* [Source information]
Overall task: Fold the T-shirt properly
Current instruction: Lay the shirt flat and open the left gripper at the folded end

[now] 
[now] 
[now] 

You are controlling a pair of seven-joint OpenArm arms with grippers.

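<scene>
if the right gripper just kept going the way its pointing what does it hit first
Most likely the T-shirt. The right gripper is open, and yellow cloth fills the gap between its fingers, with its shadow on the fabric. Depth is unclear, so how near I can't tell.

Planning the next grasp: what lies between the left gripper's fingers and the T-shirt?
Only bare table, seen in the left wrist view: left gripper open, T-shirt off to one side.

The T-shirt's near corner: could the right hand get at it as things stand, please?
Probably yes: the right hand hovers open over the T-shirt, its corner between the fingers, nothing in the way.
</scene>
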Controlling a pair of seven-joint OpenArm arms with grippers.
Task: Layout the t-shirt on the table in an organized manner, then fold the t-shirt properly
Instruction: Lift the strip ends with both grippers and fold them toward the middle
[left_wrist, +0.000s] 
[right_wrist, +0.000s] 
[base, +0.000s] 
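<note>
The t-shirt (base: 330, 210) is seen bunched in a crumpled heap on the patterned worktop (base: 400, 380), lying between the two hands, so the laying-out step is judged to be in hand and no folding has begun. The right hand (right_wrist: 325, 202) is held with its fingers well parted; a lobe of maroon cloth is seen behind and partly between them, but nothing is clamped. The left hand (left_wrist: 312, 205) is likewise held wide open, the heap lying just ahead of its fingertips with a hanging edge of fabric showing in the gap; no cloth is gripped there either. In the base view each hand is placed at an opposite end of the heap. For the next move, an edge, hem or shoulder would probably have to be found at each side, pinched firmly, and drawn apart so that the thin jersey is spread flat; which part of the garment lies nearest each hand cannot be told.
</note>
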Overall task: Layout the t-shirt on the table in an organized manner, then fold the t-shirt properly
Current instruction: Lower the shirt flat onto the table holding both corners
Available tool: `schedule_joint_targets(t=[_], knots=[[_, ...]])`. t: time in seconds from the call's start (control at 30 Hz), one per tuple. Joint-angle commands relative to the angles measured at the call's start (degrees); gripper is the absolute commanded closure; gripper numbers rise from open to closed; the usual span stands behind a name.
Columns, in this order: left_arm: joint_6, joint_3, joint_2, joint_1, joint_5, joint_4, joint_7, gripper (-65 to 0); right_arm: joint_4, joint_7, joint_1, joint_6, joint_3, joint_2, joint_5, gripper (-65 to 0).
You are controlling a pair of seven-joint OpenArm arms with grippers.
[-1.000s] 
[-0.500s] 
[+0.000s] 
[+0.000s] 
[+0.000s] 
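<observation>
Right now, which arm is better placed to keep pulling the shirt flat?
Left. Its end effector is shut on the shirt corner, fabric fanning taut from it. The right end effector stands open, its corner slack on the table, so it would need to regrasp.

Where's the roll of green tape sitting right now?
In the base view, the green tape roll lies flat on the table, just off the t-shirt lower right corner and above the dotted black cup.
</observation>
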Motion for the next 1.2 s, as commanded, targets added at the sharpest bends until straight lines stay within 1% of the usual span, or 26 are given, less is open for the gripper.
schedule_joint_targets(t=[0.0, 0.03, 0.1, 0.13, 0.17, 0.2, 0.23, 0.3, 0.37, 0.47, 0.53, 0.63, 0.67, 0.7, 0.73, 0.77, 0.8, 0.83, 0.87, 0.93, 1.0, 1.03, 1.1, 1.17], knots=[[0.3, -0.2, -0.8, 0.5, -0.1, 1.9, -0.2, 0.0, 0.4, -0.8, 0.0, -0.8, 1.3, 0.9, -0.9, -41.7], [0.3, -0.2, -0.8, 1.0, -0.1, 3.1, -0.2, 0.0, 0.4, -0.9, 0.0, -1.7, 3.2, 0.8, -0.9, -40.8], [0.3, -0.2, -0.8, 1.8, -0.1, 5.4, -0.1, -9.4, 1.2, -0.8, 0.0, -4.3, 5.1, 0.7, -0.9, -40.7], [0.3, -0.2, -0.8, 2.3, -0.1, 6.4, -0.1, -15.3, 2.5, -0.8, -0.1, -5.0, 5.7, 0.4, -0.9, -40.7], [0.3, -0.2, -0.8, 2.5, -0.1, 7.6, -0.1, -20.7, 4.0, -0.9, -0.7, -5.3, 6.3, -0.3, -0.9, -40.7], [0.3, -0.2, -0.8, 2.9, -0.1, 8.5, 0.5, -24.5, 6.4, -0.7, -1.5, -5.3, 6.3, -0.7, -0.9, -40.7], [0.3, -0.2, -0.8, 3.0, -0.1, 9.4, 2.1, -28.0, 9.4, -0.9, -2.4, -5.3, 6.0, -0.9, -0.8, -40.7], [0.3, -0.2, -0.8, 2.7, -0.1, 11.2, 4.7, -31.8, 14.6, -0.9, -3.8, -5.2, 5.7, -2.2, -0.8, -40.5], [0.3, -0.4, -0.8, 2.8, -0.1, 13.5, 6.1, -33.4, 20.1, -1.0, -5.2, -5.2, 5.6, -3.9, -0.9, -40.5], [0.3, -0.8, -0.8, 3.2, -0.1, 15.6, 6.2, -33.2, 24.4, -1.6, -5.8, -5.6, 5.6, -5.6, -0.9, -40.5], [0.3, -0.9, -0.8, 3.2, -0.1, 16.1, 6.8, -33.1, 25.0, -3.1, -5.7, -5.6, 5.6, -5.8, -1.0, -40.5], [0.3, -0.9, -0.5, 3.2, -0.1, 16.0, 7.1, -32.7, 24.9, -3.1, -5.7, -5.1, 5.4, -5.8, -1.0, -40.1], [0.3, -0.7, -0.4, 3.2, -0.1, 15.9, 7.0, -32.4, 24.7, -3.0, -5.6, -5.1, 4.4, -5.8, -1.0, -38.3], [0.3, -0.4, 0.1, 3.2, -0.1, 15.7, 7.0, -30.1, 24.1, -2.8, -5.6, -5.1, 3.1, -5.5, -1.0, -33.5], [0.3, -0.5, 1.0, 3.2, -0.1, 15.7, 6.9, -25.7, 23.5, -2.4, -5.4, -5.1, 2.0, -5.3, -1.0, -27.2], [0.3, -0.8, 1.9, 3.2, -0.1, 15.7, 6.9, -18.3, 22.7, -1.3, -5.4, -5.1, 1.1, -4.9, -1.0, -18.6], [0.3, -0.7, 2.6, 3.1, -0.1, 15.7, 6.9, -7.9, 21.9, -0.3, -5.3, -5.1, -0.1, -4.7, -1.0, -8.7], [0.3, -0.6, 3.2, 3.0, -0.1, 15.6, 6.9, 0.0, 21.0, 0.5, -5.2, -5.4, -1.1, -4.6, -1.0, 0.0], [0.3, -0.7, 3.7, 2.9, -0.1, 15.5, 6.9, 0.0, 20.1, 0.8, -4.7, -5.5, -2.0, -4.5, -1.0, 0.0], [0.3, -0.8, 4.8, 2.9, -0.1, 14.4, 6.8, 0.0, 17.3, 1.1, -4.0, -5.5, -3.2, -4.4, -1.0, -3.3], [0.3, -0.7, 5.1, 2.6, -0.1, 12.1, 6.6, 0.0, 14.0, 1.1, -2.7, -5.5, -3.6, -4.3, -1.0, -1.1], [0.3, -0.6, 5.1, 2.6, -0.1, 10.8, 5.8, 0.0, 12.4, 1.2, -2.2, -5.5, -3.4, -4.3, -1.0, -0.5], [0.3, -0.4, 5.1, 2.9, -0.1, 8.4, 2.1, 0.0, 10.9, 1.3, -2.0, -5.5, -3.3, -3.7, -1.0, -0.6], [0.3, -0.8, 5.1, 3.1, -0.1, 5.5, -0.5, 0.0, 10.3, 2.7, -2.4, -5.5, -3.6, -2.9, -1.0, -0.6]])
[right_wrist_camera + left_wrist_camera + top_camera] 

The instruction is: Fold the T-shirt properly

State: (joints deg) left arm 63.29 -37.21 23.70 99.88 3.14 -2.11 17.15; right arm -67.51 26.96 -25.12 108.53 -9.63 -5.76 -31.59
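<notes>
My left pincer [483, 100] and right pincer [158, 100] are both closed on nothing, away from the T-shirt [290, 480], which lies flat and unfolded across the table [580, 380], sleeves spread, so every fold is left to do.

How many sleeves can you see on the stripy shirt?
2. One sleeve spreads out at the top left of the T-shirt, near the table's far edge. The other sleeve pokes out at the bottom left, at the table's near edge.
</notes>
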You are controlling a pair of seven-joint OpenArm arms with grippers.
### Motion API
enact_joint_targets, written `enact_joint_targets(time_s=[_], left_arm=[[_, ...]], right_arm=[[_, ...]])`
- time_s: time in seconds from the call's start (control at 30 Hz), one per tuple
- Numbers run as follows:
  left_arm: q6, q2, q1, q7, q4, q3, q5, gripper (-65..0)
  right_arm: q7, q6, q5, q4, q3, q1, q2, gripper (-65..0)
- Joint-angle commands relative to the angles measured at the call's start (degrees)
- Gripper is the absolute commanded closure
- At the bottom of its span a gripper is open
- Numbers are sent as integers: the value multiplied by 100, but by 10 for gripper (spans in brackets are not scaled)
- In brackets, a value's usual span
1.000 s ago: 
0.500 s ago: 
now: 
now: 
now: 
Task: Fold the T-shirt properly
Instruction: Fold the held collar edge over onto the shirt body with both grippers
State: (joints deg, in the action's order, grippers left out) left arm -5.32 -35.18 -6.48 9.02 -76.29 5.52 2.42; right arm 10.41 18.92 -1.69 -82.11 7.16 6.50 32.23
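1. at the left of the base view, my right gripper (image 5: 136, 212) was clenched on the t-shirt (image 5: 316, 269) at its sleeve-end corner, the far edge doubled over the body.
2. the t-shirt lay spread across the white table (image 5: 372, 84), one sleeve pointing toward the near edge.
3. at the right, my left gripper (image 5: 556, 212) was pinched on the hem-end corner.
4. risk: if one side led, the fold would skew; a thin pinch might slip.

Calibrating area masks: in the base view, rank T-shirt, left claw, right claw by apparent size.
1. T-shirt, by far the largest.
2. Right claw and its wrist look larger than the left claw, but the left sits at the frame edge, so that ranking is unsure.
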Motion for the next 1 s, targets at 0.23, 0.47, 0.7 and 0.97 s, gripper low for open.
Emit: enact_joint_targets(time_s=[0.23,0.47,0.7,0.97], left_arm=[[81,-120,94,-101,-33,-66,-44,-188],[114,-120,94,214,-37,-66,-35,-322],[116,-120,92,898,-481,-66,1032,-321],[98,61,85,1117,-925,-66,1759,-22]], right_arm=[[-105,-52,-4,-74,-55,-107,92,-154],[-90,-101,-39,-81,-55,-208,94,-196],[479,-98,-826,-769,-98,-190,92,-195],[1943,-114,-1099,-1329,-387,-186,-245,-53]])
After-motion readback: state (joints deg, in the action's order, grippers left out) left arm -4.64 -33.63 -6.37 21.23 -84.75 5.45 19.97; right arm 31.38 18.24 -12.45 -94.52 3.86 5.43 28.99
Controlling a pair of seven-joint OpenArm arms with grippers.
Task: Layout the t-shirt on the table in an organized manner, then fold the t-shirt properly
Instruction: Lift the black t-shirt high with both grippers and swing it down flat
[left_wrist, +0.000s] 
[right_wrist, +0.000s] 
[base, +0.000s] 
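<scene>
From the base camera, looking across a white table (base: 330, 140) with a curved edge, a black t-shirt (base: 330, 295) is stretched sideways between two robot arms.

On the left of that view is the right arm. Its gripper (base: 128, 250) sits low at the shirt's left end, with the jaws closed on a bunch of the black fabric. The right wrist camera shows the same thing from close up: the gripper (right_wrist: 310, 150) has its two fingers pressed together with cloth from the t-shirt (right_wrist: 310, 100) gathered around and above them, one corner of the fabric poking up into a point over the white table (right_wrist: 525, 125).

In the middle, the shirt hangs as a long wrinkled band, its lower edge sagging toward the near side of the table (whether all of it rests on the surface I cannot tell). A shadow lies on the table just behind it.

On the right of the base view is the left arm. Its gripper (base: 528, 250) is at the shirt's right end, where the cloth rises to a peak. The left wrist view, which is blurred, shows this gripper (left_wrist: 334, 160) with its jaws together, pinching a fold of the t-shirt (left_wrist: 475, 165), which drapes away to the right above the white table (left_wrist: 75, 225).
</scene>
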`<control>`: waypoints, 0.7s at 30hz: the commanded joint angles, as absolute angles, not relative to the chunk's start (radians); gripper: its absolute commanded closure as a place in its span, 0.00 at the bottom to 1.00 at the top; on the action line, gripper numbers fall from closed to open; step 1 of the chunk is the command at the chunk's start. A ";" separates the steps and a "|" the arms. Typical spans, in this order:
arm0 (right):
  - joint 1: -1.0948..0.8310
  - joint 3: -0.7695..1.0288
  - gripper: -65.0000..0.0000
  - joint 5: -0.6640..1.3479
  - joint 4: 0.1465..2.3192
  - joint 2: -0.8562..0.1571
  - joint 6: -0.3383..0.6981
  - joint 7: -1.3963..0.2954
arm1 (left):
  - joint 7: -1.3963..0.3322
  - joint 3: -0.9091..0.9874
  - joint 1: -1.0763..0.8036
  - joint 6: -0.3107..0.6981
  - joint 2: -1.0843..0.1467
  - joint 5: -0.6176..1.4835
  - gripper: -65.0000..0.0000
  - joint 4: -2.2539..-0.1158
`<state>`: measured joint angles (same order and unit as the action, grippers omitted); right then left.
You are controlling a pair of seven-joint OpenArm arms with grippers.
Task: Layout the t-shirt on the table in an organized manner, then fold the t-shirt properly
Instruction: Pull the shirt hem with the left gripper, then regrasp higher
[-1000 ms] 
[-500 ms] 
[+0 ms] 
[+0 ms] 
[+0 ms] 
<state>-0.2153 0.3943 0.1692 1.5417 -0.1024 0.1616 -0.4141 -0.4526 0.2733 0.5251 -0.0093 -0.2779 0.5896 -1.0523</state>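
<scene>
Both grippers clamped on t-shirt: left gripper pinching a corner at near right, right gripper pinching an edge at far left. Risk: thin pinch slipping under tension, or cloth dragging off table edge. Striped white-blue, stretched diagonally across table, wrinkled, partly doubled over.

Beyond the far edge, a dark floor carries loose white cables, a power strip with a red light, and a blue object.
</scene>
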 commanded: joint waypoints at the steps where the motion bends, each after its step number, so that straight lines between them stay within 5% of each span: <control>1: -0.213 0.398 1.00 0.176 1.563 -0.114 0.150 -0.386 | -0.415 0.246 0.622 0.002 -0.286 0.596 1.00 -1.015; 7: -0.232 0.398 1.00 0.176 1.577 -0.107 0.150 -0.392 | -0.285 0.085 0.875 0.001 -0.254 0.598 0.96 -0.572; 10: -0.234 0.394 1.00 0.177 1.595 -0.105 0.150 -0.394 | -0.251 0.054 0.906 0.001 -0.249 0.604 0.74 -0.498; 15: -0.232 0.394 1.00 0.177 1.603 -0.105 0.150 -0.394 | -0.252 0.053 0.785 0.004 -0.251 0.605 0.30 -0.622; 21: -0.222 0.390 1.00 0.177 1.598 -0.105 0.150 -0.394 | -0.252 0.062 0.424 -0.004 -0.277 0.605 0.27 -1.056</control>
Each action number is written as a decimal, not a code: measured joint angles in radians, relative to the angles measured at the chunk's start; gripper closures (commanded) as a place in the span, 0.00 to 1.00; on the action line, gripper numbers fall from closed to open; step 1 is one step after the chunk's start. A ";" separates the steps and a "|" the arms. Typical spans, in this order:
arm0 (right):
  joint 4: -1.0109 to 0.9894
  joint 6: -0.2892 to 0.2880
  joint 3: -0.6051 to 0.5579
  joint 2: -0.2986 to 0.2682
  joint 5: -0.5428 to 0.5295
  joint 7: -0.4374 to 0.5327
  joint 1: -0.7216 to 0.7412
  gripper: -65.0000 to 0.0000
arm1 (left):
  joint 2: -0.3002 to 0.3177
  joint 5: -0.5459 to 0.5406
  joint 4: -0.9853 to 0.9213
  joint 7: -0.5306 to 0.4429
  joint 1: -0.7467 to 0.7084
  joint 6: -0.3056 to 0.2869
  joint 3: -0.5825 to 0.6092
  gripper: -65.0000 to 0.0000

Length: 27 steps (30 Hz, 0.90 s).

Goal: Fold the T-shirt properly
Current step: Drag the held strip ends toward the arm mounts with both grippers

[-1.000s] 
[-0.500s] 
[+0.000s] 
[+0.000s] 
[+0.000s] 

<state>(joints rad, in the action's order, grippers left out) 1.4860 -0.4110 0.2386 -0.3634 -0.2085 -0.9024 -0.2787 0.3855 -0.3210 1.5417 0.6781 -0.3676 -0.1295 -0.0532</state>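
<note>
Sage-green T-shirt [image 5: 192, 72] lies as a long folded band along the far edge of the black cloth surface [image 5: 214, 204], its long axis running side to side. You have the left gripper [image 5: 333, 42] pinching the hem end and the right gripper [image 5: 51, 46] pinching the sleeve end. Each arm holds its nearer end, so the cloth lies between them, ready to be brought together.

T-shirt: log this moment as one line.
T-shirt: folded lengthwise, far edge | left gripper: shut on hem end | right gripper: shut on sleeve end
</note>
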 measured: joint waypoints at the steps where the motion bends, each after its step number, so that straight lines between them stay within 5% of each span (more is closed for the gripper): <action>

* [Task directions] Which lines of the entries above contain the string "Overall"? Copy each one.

* [Worked solution]
Overall task: Fold the T-shirt properly
Overall task: Layout the t-shirt on the table in an organized manner, then fold the t-shirt properly

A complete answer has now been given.